Things got weirder. Allison Tartalia, Lendino’s wife, was exploring on Amazon while all this was happening when she saw that a 152-page biography of her husband had recently been published.

“I said: ‘Honey? Someone apparently knows something about you that I do not know”, said Tartalia.

He ordered a copy of the biography, which had been created by two entrepreneurs who used a rudimentary artificial intelligence program to extract content from the internet. So far, they seem to have produced three thousand, including titles like Dick Hardt, Identity Guy at Amazon Web Services. They are sold at a price of $ 15, although sales seem to be rare and satisfied customers are even less.

After Lendino complained to Amazon about the pirated book, the seller removed Thomas’s work from his store. Amazon declined to comment.

Rewards to the Amazon domain

Sanford’s antimicrobial guide is based on the work of Jay Sanford, director of infectious diseases at Southwestern Medical Center at the University of Texas at Dallas in the 1960s and later president of the Infectious Diseases Society of the United States. Now there is a digital version, but many doctors prefer the printed format already known.

Currently, Antimicrobial Therapy is directed by Jeb Sanford, Jay’s son; his wife, Dianne, and Kelly, son of Dianne and stepson of Jeb. It is a small company with only thirteen employees who operate a large barn-like building in Sperryville, on the edge of the Cordillera Azul.

The company refused to disclose its annual income, but the Sanford guide is its main product. The sales of the book have fallen during the last years, with a critical point descending in 2018.

In retrospect, that was probably a clue to the growing abundance of pirated books. “I estimate that approximately 15 to 25 percent of our sales were taken from us because of piracy,” Kelly said. “We are talking about thousands of books”.

After the guide is printed, all copies go to Sperryville. They are then sent to wholesalers, retailers and individual buyers. Wholesalers sell the book to Amazon.

External sellers at Amazon acquire their stock in several ways. A seller of a pirated copy told Kelly that she had purchased the book from Amazon on one of her regular sales of damaged or returned books.

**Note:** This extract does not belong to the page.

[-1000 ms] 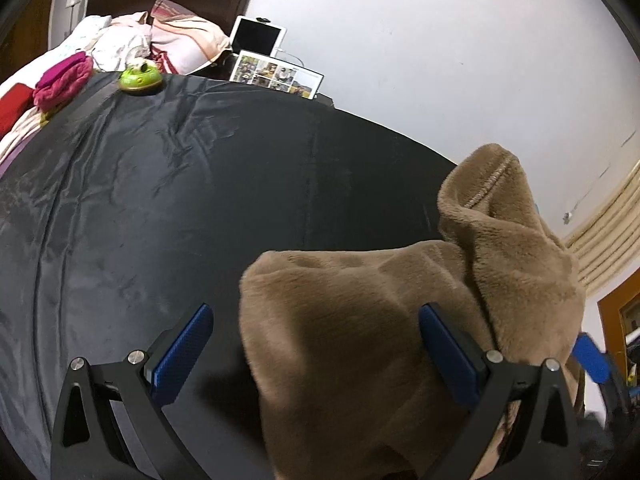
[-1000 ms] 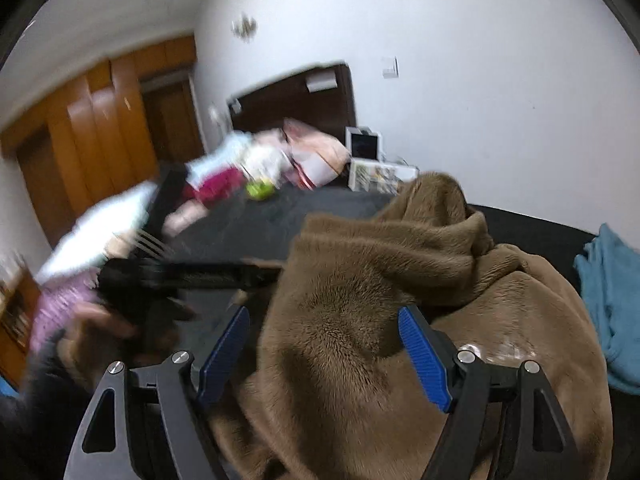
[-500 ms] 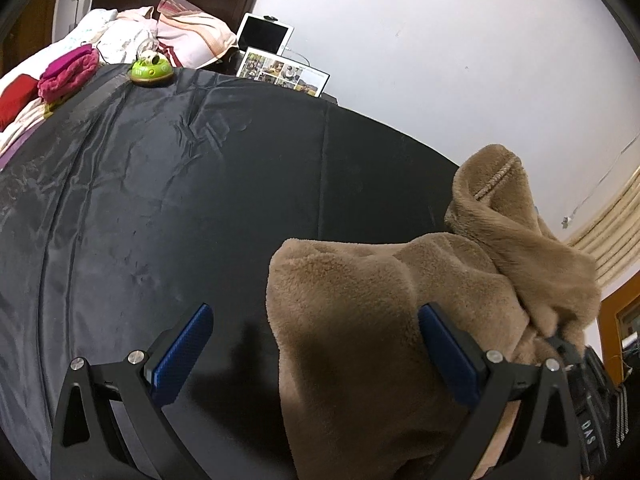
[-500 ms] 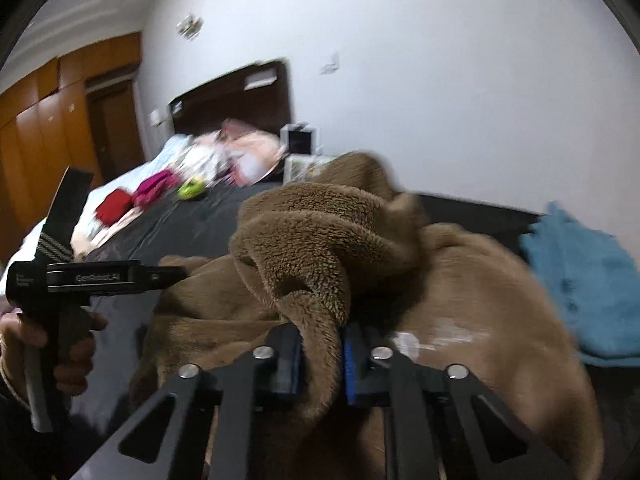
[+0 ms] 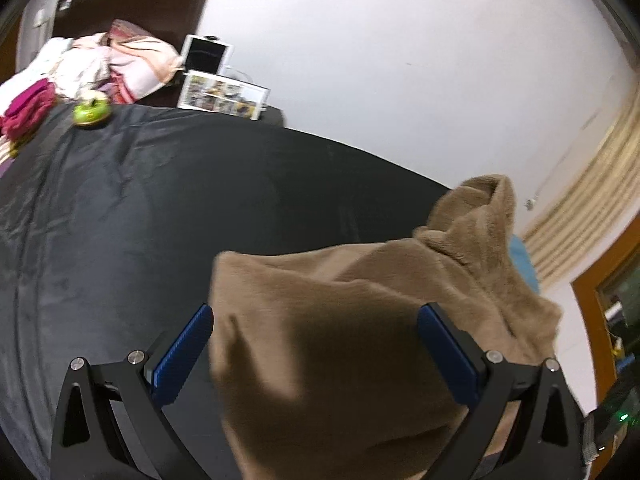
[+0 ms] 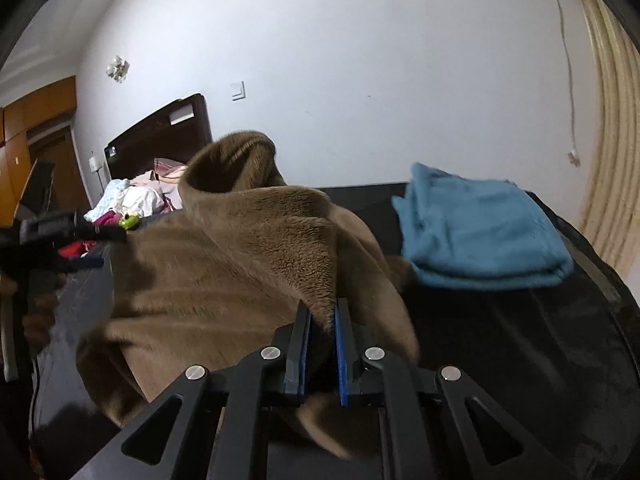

Antimicrobial Therapy submitted complaints to Amazon about piracy at the end of last year. The book seller eventually eliminated many of the resellers, some of whom later turned to Antimicrobial Therapy and complained that they were innocent. Amazon declined to comment on the publisher.

The communications quagmire between Amazon and Antimicrobial Therapy was complicated due to the fact that they did not have a direct relationship. So in December, AMT opened a supplier site on Amazon, with which the book seller receives a commission of around 20 percent for each copy sold. With this arrangement, Amazon tells Antimicrobial Therapy where the client lives and the publisher sends the book from Sperryville.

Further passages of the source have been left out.